Select Page

Progress vs perfection

It was a black electric guitar, the obvious choice for this conservative, shy, 11-year-old Texas girl.

His name was Sonny and clearly, he was going for the 80’s hair band look. When I mentioned that I wanted to play the guitar like Amy Grant, he didn’t even try to hide the fact that he had no earthly idea who I was talking about. But guitar teachers were scarce in my small town, so Sonny and I met every Wednesday at 6pm at the music shop in the mall, right across from Chick-fil-A.

I had pretty low guitar playing goals. I just wanted to be able to play along to my favorite songs like “El Shaddai”, “Baby Baby” and every song on the Lead Me On album.

Sonny was an expert. He knew how to play the guitar and I wanted to…play the guitar. This was going to be a match made on the stairway to heaven.

I figured I just needed to learn a few chords and I’d be good to go, but Sonny insisted I practice the Diatonic scale, the Pentatonic scale and five different blues riffs.

He went on and on about fingering and hammer pulls and blah, blah, blah.

I lasted about six months.
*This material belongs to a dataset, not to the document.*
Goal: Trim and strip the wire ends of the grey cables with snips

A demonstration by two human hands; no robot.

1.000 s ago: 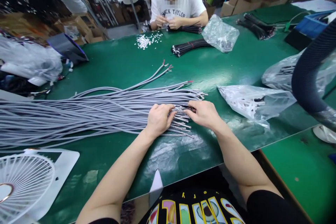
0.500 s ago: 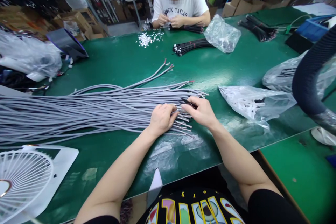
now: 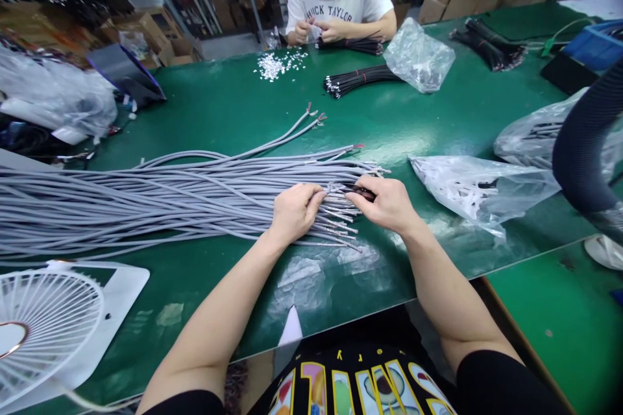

Okay, three.

A few years later, my friend Becca came back from college on summer break with stories, songs, and a guitar in her car.

She’d only been playing for a few months. She wasn’t an expert. But I asked her to come over to teach me something anyway.

She taught me how to strum and play three chords – G, C and D.

Suddenly, the heavens opened and I could play along with every single song ever written in the history of the world. In the world of guitar playing, this is only a slight exaggeration. I have yet to meet a song I can’t play with those three chords.

In an hour, I learned everything I never learned from Sonny.

Those guitar lessons taught me that there will always be people who want me to do all. the. things. The things that are important to them. The perfect things. The best things. The expert-y people things.


But you don’t need to know everything to accomplish your one thing. And sometimes, the “exact way” is the surest way to do nothing at all, because the overwhelm of perfection can kill our passion.

So as you work on all your New Year’s Resolutions or your One Word or whatever sort of goals or ungoals you have for 2015, remember that you don’t need to do all. the. things. You only need to do the next thing.

Sometimes we turn child’s play into rocket science. We think that our first step needs to be our final step.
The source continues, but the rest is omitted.